Les membres du groupe ont donc mis leur vie en péril, ce que l'album illustre à travers ses nombreux passages effrénés. Le plaisir éprouvé par les quatre fantastiques à l'interprétation de leurs titres est pleinement apparent. On les devine débordant d'enthousiasme, à l'idée de pouvoir agir à leur guise et vivre à nouveau leur passion pour la musique sans contrainte. A l'évidence, l'épreuve a induit une certaine prise de conscience collective autour des malheurs qui inondent ce monde.
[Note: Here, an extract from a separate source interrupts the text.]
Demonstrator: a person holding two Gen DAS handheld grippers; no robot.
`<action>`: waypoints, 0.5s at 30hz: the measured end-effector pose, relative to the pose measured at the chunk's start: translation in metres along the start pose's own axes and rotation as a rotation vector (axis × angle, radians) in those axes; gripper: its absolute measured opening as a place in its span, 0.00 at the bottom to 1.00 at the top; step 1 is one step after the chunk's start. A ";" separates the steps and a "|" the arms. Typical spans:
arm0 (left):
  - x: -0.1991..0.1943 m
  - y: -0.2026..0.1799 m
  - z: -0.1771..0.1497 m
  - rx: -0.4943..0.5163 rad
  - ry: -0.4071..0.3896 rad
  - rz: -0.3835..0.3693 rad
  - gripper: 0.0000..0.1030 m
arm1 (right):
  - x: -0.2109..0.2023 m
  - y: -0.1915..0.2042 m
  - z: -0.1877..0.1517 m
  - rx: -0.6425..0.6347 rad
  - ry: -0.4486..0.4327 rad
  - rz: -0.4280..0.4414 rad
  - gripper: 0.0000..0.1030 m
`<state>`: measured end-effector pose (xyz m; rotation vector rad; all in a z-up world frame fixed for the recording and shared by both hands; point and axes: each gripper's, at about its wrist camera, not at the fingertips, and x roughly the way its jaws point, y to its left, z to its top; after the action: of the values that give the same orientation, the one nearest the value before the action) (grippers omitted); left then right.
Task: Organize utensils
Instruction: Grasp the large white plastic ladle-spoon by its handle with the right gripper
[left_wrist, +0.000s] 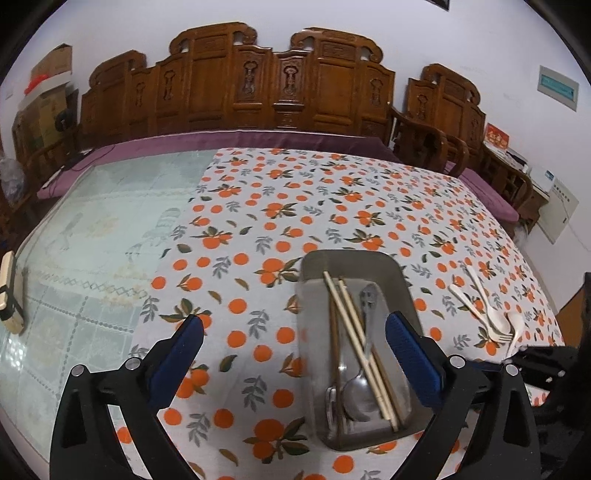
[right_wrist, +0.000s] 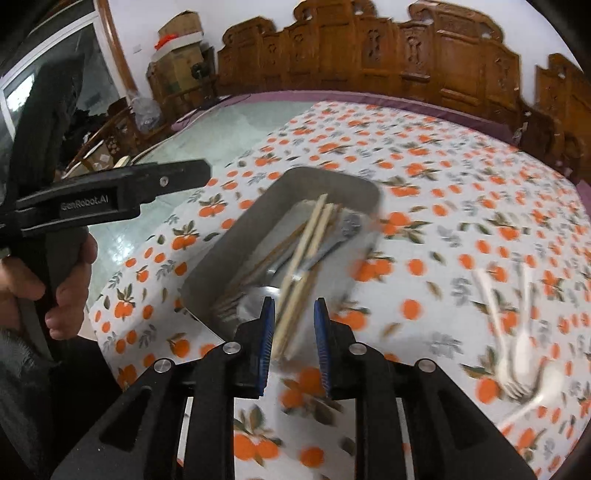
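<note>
Blue-padded fingers of the left gripper (left_wrist: 294, 330) stand wide apart above the cloth, holding nothing. Just ahead, partly between them, sits the grey tray (left_wrist: 400, 275); inside lie pale chopsticks (left_wrist: 354, 332), darker brown chopsticks (left_wrist: 334, 332) and a metal spoon (left_wrist: 357, 397), all lengthwise. Right of the tray, well apart from it, white plastic utensils (left_wrist: 487, 314) and a metal fork (left_wrist: 503, 336) rest on the orange-print tablecloth (left_wrist: 258, 221). Bare pale-green tabletop (left_wrist: 103, 206) shows on the left, with a carved wooden bench (left_wrist: 236, 85) behind.

From the right wrist view, the right gripper (right_wrist: 294, 341) hangs over the tray's (right_wrist: 221, 266) near end, jaws slightly apart around the pale chopsticks' (right_wrist: 306, 254) ends; blur hides any contact. The spoon (right_wrist: 332, 243) lies beside them. The left gripper's black body (right_wrist: 110, 195) crosses at left, a hand (right_wrist: 55, 280) around its handle. Blurred white utensils (right_wrist: 524, 332) lie at right.
</note>
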<state>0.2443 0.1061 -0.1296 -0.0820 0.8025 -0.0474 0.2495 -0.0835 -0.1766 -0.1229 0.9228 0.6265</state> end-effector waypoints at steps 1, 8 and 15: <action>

L'album illustre également ce bouleversement, dont ils firent les frais, à travers une série de propos engagés, qui dénoncent alentour le haut désespoir des uns ou bien la franche passivité des autres. Ainsi donc, le groupe se tournerait-il vers une sorte de punk intelligent ? Les puristes du genre ne sauraient apprécier la mise en relation de deux termes aussi contradictoires.

Morceaux choisis :

Tell me why can't you see, it's not the way ; When we all fall down, it won't be too late ; Why is there no reason we can't change ; When we all fall down, who will take the blame ; Will it take ? (No reason)

And we're all to blame ; We've gone too far ; From pride to shame ; We're trying so hard ; We're dying in vain ; We're hopelessly blissful and blind ; It's all we are ; We want it all with no sacrifice ! (We're all to blame)

Alternant les démonstrations de pop rock, de punk hardcore et de heavy metal, multipliant les cadences jusqu'à en perdre le nord, Sum 41 nous livre enfin son album de la maturité. Le titre We're all to blame en assure actuellement la promotion, via nos principaux médias. En diversifiant son produit, le groupe s'éloigne de ses concurrents attitrés, américains pour la plupart (Greenday, Offspring) et s'implante sur d'autres marchés porteurs, parmi lesquels ceux de Linkin Park et System of a Down. Même si No Reason se rapproche assez de leurs dernières productions, d'autres titres, tels Bitter End, sont particulièrement alourdis et assombris, à la fois par les percussions du batteur et les cordes de ses trois acolytes. On notera à ce propos le contraste flagrant que présentent ces morceaux avec la légèreté des accords de Slipping Away et l'introduction à la Wonderwall du titre Some Way.